From left: The entry also functions as a library, featuring old maps of the Habsburg Empire and a Thonet-style chair with an origami seat by the London-based designer Rentaro Nishimura; a Halo Chandelier by Piet Houtenbos hangs over an Agape tub in the master bathroom; the wall is covered with mismatched Portuguese tiles.Credit Henry Bourne

This elegant trippiness pops up elsewhere. The kitchen is connected to an airy minimalist bedroom by a long hallway wardrobe that’s draped in heavy curtains (walking through, you feel like you’re lost backstage). In the master bathroom, a giant soup bowl of a tub by the Italian company Agape is framed by a narrow wall covered in a puzzle of mismatched blue and white Portuguese tiles.

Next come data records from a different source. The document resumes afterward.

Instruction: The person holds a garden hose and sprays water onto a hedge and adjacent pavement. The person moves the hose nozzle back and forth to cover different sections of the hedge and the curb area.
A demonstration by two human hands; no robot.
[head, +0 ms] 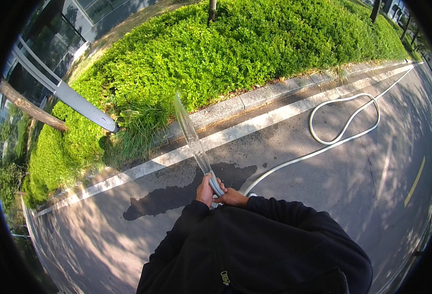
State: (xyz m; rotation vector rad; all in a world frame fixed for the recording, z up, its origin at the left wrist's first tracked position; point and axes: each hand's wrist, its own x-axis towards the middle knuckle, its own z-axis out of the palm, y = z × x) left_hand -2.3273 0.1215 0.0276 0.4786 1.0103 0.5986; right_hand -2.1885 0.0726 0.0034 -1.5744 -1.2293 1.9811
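Note:
My left hand (pixel 204 191) grips a pale braided hose (pixel 216 185) close to its open end. Just behind it, my right hand (pixel 233 197) is closed around the same hose. A clear stream of water (pixel 194 141) shoots from the hose end across the curb and reaches the edge of a green hedge (pixel 216 58). Where the water lands among the leaves is hard to make out. Below the stream, a dark wet patch (pixel 164 201) spreads over the asphalt.
The hose (pixel 293 160) runs right along the road, forming a loop (pixel 311 125). A pale curb strip (pixel 234 133) and a stone border (pixel 234 106) edge the hedge. A grey metal post (pixel 87 106) and a leaning tree trunk (pixel 32 104) stand at left.

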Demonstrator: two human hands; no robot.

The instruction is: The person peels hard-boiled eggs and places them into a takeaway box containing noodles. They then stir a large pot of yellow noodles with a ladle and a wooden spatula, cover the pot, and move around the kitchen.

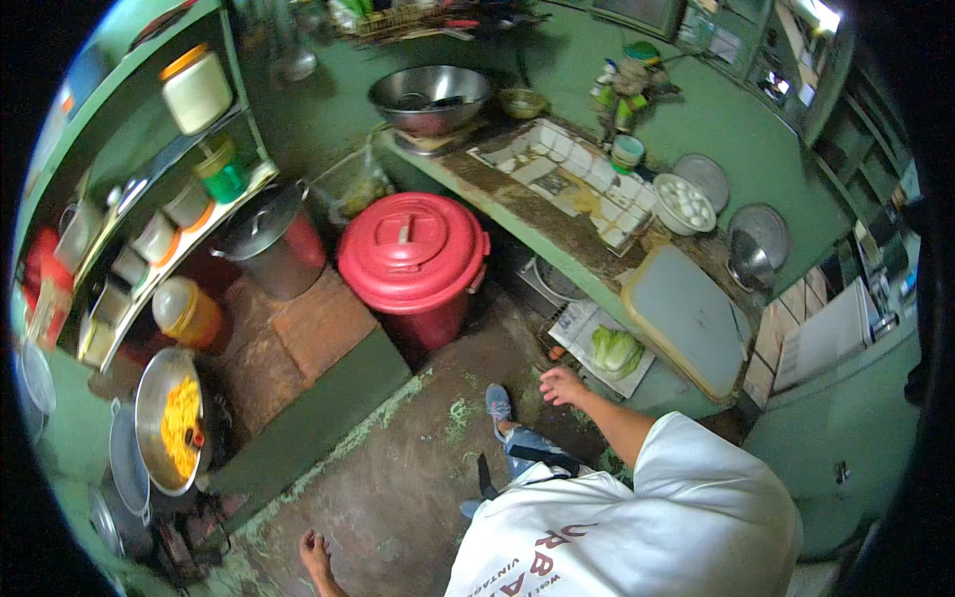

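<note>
My right hand (563,386) hangs in the air with loosely bent fingers and nothing in it. Nearest to it are a leafy green vegetable (616,354), possibly cabbage, and the newspaper (582,336) under it, below the counter. Over the bare floor (358,515), my left hand (316,556) is low in the picture, its fingers half curled around nothing. To its upper left stands a wide metal pan (149,429) of shredded yellow food (179,425). A small dark and reddish object (195,437) rests on the food; it is too small to name.
A lidded red plastic bin (414,254) stands between the counter (515,201) and the low brown ledge (324,328). The ledge bears a big lidded pot (280,254). A tiled sink (589,175), a bowl of eggs (683,209) and a steel basin (429,97) occupy the counter.
</note>
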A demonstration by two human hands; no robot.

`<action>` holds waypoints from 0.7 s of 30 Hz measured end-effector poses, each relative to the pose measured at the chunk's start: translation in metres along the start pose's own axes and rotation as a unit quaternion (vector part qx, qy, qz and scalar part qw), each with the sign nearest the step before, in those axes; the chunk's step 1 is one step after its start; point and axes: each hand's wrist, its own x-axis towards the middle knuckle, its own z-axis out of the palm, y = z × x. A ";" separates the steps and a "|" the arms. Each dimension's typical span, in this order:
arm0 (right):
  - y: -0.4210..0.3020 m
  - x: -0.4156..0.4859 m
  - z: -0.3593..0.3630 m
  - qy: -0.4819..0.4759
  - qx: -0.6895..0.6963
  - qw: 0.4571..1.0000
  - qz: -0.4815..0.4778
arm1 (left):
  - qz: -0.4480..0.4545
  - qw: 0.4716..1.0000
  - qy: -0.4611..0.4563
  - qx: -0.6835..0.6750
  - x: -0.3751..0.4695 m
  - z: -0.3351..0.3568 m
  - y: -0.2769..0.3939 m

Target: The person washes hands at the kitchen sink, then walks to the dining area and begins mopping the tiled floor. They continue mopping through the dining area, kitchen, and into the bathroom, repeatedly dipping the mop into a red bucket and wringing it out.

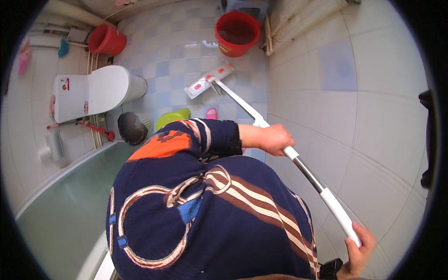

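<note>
A white flat-head mop (238, 99) runs diagonally from the floor to the lower right. My left hand (276, 140) is wrapped around the upper shaft, just below a bare metal section of it. Near the right wall, my right hand (360, 245) grips the end of the handle. The mop head (197, 85) has orange fittings and rests on the blue-and-white tiled floor (162, 68). Just beyond it stands a red bucket (232, 49) with dark liquid inside.
On the left are a white toilet (108, 87), another red bucket (108, 40) and a dark-lined wastebasket (132, 127). A green plastic stool (173, 117) and a pink slipper (211, 113) are partly hidden by my sleeve. Tiled wall (322, 119) borders the right; a translucent panel (77, 196) stands lower left.
</note>
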 end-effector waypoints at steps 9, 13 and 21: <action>0.027 -0.011 0.009 -0.035 0.001 0.993 0.108 | -0.004 0.996 -0.088 -0.002 0.081 0.108 0.000; 0.041 0.025 0.028 0.001 0.017 0.997 0.079 | -0.065 0.996 -0.045 0.039 0.071 0.104 -0.031; -0.023 0.142 0.081 -0.046 -0.013 0.992 -0.113 | -0.152 0.978 0.091 0.106 -0.021 0.013 -0.121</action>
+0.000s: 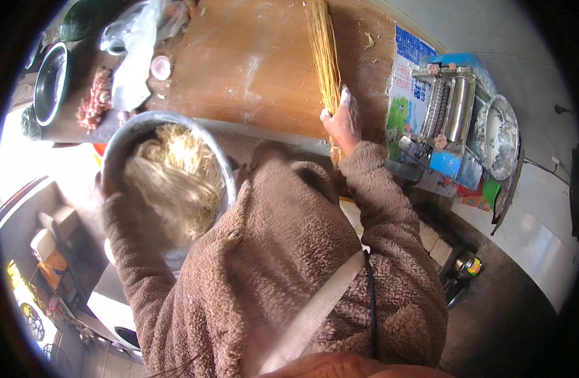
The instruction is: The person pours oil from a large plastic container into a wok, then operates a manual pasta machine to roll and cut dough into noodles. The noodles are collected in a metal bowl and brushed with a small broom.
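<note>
My right hand [345, 119], dusted with white powder, is closed around the lower part of a straw hand broom [323, 52], whose bristles lie over the right part of a wooden board [242, 61]. On the left, a large round metal basin [217, 141] full of pale noodles [180, 175] is beside my body, tilted, with some noodles blurred. My left hand [108, 182] is at the basin's outer left side, dim and mostly hidden by the sleeve and rim, so its fingers cannot be made out.
A noodle machine with metal rollers [459, 108] stands right of the board, with a floury metal bowl [496, 137] beyond it. At the back left are a plastic bag [138, 71], a pile of small reddish pieces [94, 101], a pink-rimmed cup [160, 67] and a dark bowl [51, 85].
</note>
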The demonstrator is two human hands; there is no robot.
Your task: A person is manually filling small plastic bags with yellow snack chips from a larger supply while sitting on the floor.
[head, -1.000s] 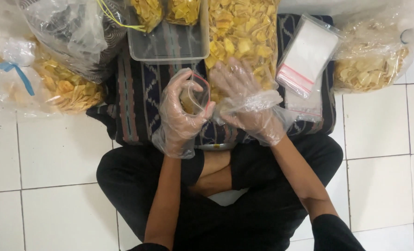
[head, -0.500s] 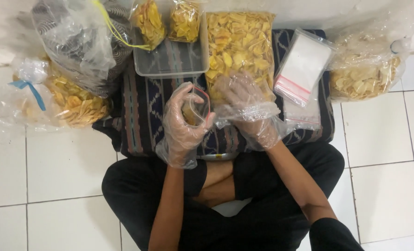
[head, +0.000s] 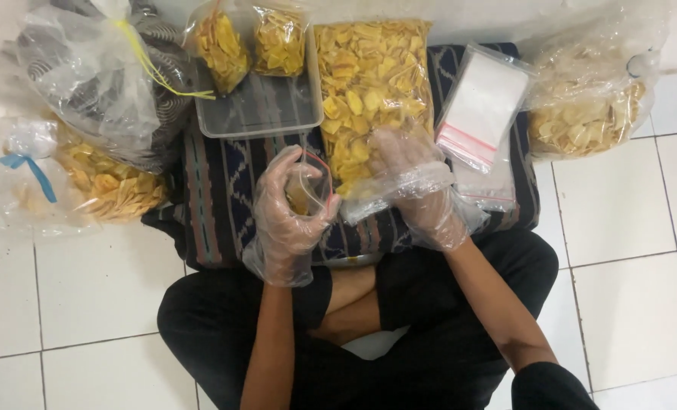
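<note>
Gloved hands at a small zip pouch, beside the big open bag of chips.

The left hand (head: 289, 209), in a loose clear glove, was curled around a small red-zip pouch (head: 308, 186) at mid-frame, pinching its mouth, which faced up-frame. The right hand (head: 410, 178), also gloved, lay with fingers spread on the near end of the large chip bag (head: 372, 83), just right of the pouch and touching it; that bag's long axis ran up-frame, so the right hand was the nearer to the chips. Further right lay a stack of empty pouches (head: 482, 102); up-left, a clear tray (head: 255, 114). Compared with a second before, both hands sat slightly lower in the frame, the right reaching further into the chip bag.
</note>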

CKR’s thoughtful approach to design is not only reserved for its privileged clients. For several years, the firm worked with a social entrepreneurship company to develop a compact stove, made from recycled aluminum, that could replace the extraordinarily inefficient and dangerous three-stone cooking method used throughout Africa and other parts of the developing world. The World Health Organization estimates that preparing food this way indoors — on rocks, over a smoldering flame — is linked to the premature deaths of more than 4 million people each year.

The trapezoidal replacement stove that CKR came up with, which went on sale in Kenya for $25 last year, requires a third of the wood consumed by a three-stone fire and dramatically cuts down the amount of harmful smoke produced. But, crucially, it does not require changing the essential culture of cooking, crouched over an open fire, that has been a custom in Kenya for centuries. This pragmatic approach brings to mind the designer Erik Adigard’s idea that good design connects the dots between survival and humanism. But for Rune and his partners, it sprang from an even simpler philosophy. “Whenever there is something we need to solve, we try to find an existing solution,” he said. “If not, we design it ourselves.”